What do data scientists get hired to do?

What do data scientists get hired to do?

You have started to get interested in data science recently, and always find it interesting spending time thinking about the best way to analyze your data. Your background isn’t computer science, though you’ve studied lots of statistics and have may have every run a few experiments. You do a bit of programming and are decent at math. So you find yourself pondering what you can do after you finish your current project and would like to change fields for a different number of reasons.

You’re considering getting a data science job and want to harness the strengths developed during your graduate study. You want to take advantage of your intellectual curiosity. You want to maintain the rigor of experimental design you took part in. And you enjoy working with others and debating the nuanced interpretation of results. Lastly, you’ve found that you enjoy math and programming and feel that you could make the transition if you just knew how to get started.

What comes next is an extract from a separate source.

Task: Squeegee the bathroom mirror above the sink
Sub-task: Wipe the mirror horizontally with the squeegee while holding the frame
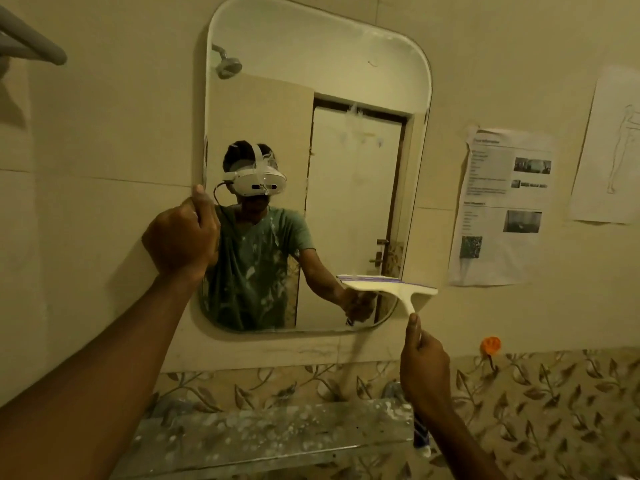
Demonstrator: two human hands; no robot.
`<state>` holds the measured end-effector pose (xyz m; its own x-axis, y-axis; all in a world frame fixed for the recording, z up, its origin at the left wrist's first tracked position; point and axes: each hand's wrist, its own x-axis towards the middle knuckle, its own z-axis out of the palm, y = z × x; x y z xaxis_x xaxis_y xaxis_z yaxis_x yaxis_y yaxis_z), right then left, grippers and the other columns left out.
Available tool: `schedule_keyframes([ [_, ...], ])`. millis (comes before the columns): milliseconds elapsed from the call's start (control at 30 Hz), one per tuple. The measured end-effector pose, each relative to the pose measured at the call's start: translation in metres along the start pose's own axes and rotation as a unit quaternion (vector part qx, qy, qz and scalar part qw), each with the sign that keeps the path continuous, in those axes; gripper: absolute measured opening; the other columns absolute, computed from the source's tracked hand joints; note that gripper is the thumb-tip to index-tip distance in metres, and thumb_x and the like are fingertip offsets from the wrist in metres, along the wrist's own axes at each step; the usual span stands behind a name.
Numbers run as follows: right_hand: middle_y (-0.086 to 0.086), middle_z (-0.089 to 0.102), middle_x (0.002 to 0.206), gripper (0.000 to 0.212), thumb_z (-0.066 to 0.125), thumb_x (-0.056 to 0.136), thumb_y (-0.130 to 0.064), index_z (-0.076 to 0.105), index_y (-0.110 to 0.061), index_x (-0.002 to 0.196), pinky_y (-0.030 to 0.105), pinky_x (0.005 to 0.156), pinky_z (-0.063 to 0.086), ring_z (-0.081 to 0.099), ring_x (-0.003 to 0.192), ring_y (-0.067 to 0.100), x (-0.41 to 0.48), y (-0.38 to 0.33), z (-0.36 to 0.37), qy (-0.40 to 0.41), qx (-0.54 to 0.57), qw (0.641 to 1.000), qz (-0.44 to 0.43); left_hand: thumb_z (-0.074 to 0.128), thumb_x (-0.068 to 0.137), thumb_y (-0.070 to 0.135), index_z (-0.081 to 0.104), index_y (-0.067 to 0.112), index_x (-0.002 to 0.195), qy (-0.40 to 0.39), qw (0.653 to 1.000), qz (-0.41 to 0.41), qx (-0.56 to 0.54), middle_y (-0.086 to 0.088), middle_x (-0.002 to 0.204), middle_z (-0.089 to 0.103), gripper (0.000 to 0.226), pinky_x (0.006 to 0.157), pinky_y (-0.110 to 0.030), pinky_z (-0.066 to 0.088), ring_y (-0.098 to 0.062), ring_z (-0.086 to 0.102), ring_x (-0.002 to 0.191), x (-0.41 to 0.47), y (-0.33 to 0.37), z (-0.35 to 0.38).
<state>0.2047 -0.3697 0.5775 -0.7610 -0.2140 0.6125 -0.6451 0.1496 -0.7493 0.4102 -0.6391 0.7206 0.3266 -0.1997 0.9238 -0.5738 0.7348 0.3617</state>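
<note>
A tall mirror [346, 64] with rounded corners hangs on the tiled wall. My left hand [181, 235] grips its left edge at mid height, thumb up along the rim. My right hand [424, 367] is closed on the handle of a cream squeegee [391, 287]. The squeegee's blade lies level against the glass at the mirror's lower right, its right end past the mirror's edge. White streaks and splashes mark the lower left of the glass.
A speckled shelf [277, 434] runs below the mirror. Printed sheets [502, 206] are stuck to the wall on the right, with an orange hook [490, 346] below them. A grey rail [31, 43] juts out at the upper left.
</note>
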Motion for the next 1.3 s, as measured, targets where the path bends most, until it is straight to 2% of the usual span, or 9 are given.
schedule_keyframes([
  [167,0.000,0.046,0.050,0.060,0.027,0.098,-0.060,0.047,-0.016,0.063,0.031,0.037,0.044,0.044,0.039,0.014,0.042,-0.038,-0.019,-0.001,0.042,0.998,-0.044,0.032,0.104,0.038,0.063,0.003,0.062,-0.010,0.999,-0.034,-0.023,-0.013,0.047,0.051,0.063,0.047,-0.025,0.030,-0.019,0.039,0.043,0.000,-0.006,0.006],
  [300,-0.001,0.051,0.051,0.060,0.027,0.096,-0.064,0.051,-0.018,0.064,0.026,0.030,0.044,0.049,0.037,0.013,0.075,-0.069,-0.019,0.019,0.069,0.996,-0.056,0.035,0.104,0.035,0.063,0.004,0.061,0.006,1.000,-0.025,-0.018,-0.013,0.047,0.053,0.060,0.048,-0.025,0.029,-0.017,0.037,0.043,0.001,-0.010,0.009],
  [500,0.001,0.049,0.047,0.069,0.021,0.090,-0.068,0.050,-0.014,0.057,0.027,0.043,0.037,0.046,0.041,0.015,-0.006,0.008,0.011,0.008,0.019,1.000,0.013,0.034,0.104,0.035,0.059,0.005,0.058,0.019,1.000,-0.018,-0.014,-0.003,0.047,0.039,0.060,0.047,-0.024,0.026,-0.018,0.036,0.040,-0.001,-0.011,0.013],
  [600,0.007,0.052,0.048,0.071,0.022,0.090,-0.066,0.052,-0.011,0.057,0.030,0.047,0.041,0.052,0.045,0.022,-0.027,0.026,0.010,0.002,-0.002,0.998,0.060,0.031,0.104,0.038,0.061,0.004,0.060,0.019,0.999,-0.025,-0.016,-0.008,0.047,0.046,0.063,0.048,-0.024,0.027,-0.018,0.037,0.041,-0.003,-0.011,0.013],
  [733,-0.002,0.045,0.048,0.064,0.026,0.092,-0.066,0.049,-0.015,0.061,0.030,0.043,0.037,0.042,0.040,0.011,-0.001,-0.010,-0.001,0.008,0.059,0.998,-0.005,0.032,0.104,0.037,0.063,0.003,0.063,0.010,1.000,-0.016,-0.016,-0.016,0.049,0.056,0.062,0.048,-0.026,0.028,-0.018,0.037,0.044,-0.001,-0.012,0.010],
  [900,-0.001,0.054,0.052,0.058,0.027,0.097,-0.063,0.054,-0.022,0.064,0.034,0.043,0.052,0.054,0.044,0.019,0.062,-0.059,-0.009,0.038,0.078,0.996,-0.038,0.035,0.104,0.034,0.062,0.003,0.062,0.020,1.000,-0.012,-0.020,-0.014,0.048,0.055,0.059,0.049,-0.024,0.027,-0.016,0.036,0.043,-0.002,-0.011,0.010],
  [1067,-0.006,0.044,0.045,0.065,0.024,0.094,-0.068,0.046,-0.019,0.056,0.023,0.041,0.033,0.042,0.036,0.005,0.007,-0.003,0.014,0.044,0.028,0.999,-0.015,0.035,0.104,0.034,0.062,0.003,0.062,0.015,0.999,-0.019,-0.021,-0.014,0.049,0.056,0.058,0.049,-0.024,0.026,-0.016,0.036,0.044,-0.002,-0.010,0.010],
  [1233,0.006,0.049,0.046,0.070,0.023,0.095,-0.062,0.048,-0.011,0.054,0.032,0.046,0.039,0.050,0.044,0.020,-0.042,0.035,0.019,0.001,0.007,1.000,0.026,0.036,0.103,0.031,0.063,0.002,0.064,0.008,0.999,-0.022,-0.030,-0.015,0.051,0.059,0.056,0.049,-0.024,0.027,-0.015,0.037,0.044,-0.002,-0.008,0.007],
  [1300,0.000,0.045,0.046,0.065,0.025,0.094,-0.063,0.045,-0.016,0.054,0.027,0.043,0.033,0.044,0.040,0.010,-0.032,0.023,0.012,0.002,0.026,1.000,0.012,0.037,0.103,0.031,0.064,0.001,0.064,0.005,0.999,-0.019,-0.027,-0.016,0.051,0.059,0.056,0.049,-0.024,0.025,-0.015,0.037,0.045,-0.001,-0.007,0.006],
])
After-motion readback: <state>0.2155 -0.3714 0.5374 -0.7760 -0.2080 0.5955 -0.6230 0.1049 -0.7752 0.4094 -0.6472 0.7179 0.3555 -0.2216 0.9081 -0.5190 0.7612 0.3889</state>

What do data scientists get hired to do

One important step to properly get started in a new field is to understand what it is that the job / role actually does. Unfortunately (or fortunately), the field (data science) is so big right now that what matters differs drastically from job to job. Some data scientists mostly build data plumbing. Some data scientists mostly build data cleaning services. Some data scientists do academic-style research. Some data scientists do a mix of all of the above to varying degrees. Some roles want natural language processing (NLP) skills, others want MapReduce experience, others want Hadoop, while others want Pig, and some others still want Spark. You’ll hear about people using SPSS, others using Incanter, others using Python, others using R, others using Weka, and yet another group using Scala. It’s enough to demotivate you as you don’t want to learn something totally irrelevant to your area of specialization or data science job you’d find interesting.

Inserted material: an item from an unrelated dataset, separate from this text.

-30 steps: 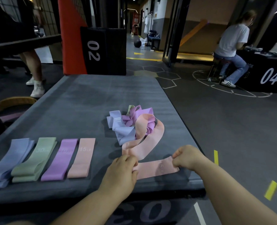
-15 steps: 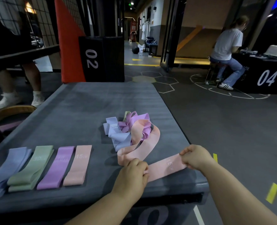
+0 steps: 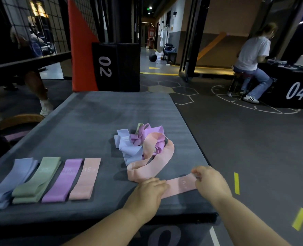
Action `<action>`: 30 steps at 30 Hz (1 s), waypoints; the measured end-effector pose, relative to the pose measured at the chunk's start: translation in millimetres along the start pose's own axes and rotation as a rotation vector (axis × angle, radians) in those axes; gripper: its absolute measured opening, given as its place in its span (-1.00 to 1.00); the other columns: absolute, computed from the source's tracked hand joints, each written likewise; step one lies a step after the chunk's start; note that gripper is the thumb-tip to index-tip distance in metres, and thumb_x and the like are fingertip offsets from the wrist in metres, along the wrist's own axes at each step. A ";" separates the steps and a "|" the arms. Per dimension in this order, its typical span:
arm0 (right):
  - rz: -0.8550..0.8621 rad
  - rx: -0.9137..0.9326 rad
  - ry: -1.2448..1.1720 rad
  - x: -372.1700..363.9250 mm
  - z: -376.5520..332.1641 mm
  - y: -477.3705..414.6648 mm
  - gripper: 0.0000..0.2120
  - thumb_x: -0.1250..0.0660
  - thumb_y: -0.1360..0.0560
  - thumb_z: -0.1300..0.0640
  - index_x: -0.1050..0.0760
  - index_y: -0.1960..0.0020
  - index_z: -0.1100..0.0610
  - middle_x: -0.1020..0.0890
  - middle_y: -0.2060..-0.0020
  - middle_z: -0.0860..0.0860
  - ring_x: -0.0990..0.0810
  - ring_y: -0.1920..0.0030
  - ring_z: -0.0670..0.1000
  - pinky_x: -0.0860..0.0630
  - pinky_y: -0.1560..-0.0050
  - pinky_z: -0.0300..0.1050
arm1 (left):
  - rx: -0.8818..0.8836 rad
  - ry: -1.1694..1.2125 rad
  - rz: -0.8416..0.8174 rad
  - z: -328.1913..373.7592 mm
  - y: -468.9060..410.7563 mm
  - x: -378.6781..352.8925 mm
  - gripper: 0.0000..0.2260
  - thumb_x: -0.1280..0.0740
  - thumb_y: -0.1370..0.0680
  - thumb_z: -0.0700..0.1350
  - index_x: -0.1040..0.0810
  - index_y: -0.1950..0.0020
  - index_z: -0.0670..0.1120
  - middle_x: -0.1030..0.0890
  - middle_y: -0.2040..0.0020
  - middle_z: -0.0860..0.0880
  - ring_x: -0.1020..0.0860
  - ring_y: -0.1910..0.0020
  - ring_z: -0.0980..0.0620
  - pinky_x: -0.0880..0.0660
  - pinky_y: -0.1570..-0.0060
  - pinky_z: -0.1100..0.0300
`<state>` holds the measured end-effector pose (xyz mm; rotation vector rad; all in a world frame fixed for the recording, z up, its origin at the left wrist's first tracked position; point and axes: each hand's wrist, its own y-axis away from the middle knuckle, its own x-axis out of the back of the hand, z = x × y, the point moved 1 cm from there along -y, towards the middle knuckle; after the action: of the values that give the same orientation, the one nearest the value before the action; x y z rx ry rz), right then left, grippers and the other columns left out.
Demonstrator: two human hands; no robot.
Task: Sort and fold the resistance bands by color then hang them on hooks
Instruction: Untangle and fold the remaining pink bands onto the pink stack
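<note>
Pink band point(image 3: 180, 186) is lying between your two hands, left hand point(image 3: 147, 192) gripping, right hand point(image 3: 212, 183) pinching its end; four folded stacks point(image 3: 56, 180) lying left.

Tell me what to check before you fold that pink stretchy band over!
1. Left hand holds the pink fabric resistance band down: ok.
2. Right hand pinches its labelled end: ok.
3. Stretch between the hands lies flat: ok.
4. Far loop free of the tangled pile of lilac and purple bands: not ok, it rests on the pile.
5. Folded pink band lies in the row on the grey padded mat for matching: ok.
</note>
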<state>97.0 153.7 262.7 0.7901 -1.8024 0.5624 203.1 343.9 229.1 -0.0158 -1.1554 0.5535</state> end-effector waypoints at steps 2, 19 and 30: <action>-0.001 0.132 0.071 -2.7 -1.0 3.7 -0.55 -0.14 -0.52 0.31 -0.49 -0.32 -0.01 -0.51 -0.29 -0.06 -0.48 -0.27 -0.01 -0.42 -0.20 -0.20 | 0.028 -0.027 -0.086 0.8 0.5 1.0 -0.53 0.05 -0.58 -0.06 -0.43 -0.42 0.01 -0.38 -0.45 0.07 -0.29 -0.46 0.05 0.07 -0.35 0.43; -0.232 0.205 0.273 -27.3 -0.1 19.4 0.32 0.80 0.11 -0.46 0.27 -0.56 0.02 0.25 -0.54 -0.11 0.32 -0.51 -0.13 0.32 -0.49 0.02 | 0.073 -0.211 -0.225 9.9 2.7 9.4 -0.58 0.05 -0.68 -0.11 -0.11 -0.55 0.07 -0.07 -0.58 0.08 -0.02 -0.55 0.09 0.11 -0.48 0.24; -0.227 0.151 0.169 -30.2 1.9 17.6 -0.50 0.15 -0.67 -0.08 0.10 -0.58 -0.03 0.07 -0.56 -0.17 0.17 -0.54 -0.14 0.24 -0.52 0.04 | 0.093 -0.195 -0.246 8.9 4.2 7.3 -0.58 0.05 -0.68 -0.10 -0.13 -0.54 0.08 -0.09 -0.57 0.12 -0.04 -0.54 0.10 0.08 -0.48 0.22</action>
<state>90.1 171.8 233.6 1.0051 -1.5056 0.6016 195.8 348.2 237.8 0.2619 -1.2980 0.3949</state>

When in doubt, look at the data

This should come as no surprise to you, but what’s important is to look at the data when you’re not sure. To better understand what data scientists get hired to do, here’s what we’re going to do. We’re going to look at Indeed (a career website) and look at the first 3 pages of search results for the keyword "data scientist". This will cover 30 job postings. We will ignore the job advertisements and focus on the ones listed. For each listing, we’ll go into it and figure out what the data scientist would be doing when hired. Then we’ll put together a list of tasks that appeared. Note, the results may vary when you are reading this, as this search is being done today (December 16, 2014).

Note:, though we are only going to do Indeed, here are a list of recommended job websites you should take a look at...

Data science job responsibilities

The URL that we’ll use is the following one => http://www.indeed.com/jobs?q=%22data+scientist%22&l= and the search will be for "data scientist". Note, this search is based on "united states" as the country because my IP and cookies are all based in the United States.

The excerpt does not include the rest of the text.